CF: That’s the growing-up part. So, all of us can see it intellectually, systems at play, like “oh here’s where the system is,” or “here’s where we are in history, here’s how groups of people are going through things. But then on a developmental level, we still feel very individual. We’re, like, maybe 5 years old or 10 years old in processing the somatic piece of it that we haven’t dealt with that shame, and that fear, and the anger, and all of that makes us feel very young. So we can know it in our brains, but until we integrate it, and heal some of it, we’re just going to be very young.

AH: You mean from an emotional maturity standpoint, right? Not like Neil Young’s “Forever Young.”

CF: Exactly, we all want to grow up.

AH: So part of growing up, part of moving beyond that, is realizing that for me at least, that shame was something I was holding on to because I wanted to have a sense of control over the situation. It felt very important that, despite my negative outcomes, I had caused it. That I had control over it. And I think this self-blaming and gas-lighting culture, I think it’s inherent to any high-achiever culture, but it’s especially toxic in academia. Because all these high achievers are graduating and not getting the jobs they were trained to do, because of the labor casualization model higher education has adopted for its own Machiavellian ends.

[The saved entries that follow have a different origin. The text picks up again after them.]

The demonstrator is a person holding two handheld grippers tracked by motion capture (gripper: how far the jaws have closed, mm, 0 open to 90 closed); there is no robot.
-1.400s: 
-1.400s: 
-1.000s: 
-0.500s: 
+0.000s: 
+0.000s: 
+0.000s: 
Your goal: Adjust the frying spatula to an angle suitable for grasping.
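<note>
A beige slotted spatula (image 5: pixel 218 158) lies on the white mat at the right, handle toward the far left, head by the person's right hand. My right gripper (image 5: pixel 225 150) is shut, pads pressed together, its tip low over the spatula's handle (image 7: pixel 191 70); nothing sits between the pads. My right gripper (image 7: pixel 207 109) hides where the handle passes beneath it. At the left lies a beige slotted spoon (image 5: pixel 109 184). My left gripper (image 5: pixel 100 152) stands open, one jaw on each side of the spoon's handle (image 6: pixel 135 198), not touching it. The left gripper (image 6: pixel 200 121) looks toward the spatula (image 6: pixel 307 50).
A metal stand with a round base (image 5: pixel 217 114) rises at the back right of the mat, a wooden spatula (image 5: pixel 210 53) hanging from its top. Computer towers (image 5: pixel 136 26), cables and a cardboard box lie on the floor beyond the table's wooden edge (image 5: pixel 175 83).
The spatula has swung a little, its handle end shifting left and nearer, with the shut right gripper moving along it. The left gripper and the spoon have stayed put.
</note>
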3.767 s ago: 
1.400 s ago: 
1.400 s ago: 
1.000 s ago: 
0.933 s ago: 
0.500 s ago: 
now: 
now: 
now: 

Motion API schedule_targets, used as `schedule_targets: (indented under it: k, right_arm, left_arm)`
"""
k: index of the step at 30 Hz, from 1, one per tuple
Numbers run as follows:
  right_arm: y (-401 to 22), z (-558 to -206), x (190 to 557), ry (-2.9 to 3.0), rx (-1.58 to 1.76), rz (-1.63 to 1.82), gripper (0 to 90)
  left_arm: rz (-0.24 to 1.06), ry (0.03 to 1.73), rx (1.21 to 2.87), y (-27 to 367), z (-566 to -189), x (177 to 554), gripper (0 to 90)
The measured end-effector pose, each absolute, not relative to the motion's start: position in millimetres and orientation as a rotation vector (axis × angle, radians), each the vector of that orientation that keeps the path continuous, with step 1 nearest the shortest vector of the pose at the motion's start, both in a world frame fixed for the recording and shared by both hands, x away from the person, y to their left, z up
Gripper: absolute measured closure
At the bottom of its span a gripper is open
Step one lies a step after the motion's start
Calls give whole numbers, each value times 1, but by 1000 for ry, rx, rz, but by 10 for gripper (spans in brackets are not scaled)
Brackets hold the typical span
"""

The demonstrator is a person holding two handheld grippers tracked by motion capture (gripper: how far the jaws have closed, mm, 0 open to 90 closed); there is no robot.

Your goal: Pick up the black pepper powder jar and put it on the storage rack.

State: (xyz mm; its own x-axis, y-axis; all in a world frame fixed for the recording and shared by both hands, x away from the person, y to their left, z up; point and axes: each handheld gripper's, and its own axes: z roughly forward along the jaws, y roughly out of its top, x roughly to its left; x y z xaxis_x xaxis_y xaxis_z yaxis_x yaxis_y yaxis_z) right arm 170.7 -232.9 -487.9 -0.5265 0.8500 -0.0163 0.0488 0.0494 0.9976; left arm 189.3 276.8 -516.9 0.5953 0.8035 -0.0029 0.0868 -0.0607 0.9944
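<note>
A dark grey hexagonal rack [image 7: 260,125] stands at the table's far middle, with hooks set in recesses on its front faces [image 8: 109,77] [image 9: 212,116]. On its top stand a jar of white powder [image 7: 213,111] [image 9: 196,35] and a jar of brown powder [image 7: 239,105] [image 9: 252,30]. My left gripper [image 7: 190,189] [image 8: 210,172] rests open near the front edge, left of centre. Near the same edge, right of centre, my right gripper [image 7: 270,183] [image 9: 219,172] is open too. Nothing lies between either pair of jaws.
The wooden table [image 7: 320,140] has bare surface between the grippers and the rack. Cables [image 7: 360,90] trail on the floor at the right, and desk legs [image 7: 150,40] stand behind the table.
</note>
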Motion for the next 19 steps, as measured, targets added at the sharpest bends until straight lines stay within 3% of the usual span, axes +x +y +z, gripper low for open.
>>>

So there’s a profound amount of resentment and disappointment and really does all translate into shame. And I’ve seen it consume too many amazing people, which is why your mission, and the work you’re doing with this book, are so important! 

Why A Tenured Professor Leaves Academia:

AH: Ok, now I want to ask the juiciest question: why did you really leave academia?

 CF: I reached a point where I felt like I had seen too much – I had been working on a research project for the university president, whose leadership I admired, and then he resigned after an event that made national headlines. It took that event for me to see the politics and complexity of a system at large. Like hospitals, larger corporations, and governmental agencies, the system often looks better on the outside than on the inside.

Finally, I asked Caitlin the question that I hope to explore throughout the Unsolicited Academic Advice series: faced with extreme job precarity within the academe, and the reality that all of our education systems are on the brink of utter failure, what role does the figure of the public intellectual play in providing knowledge, education, and critical thinking tools to people who cannot get it through the traditional systems of education?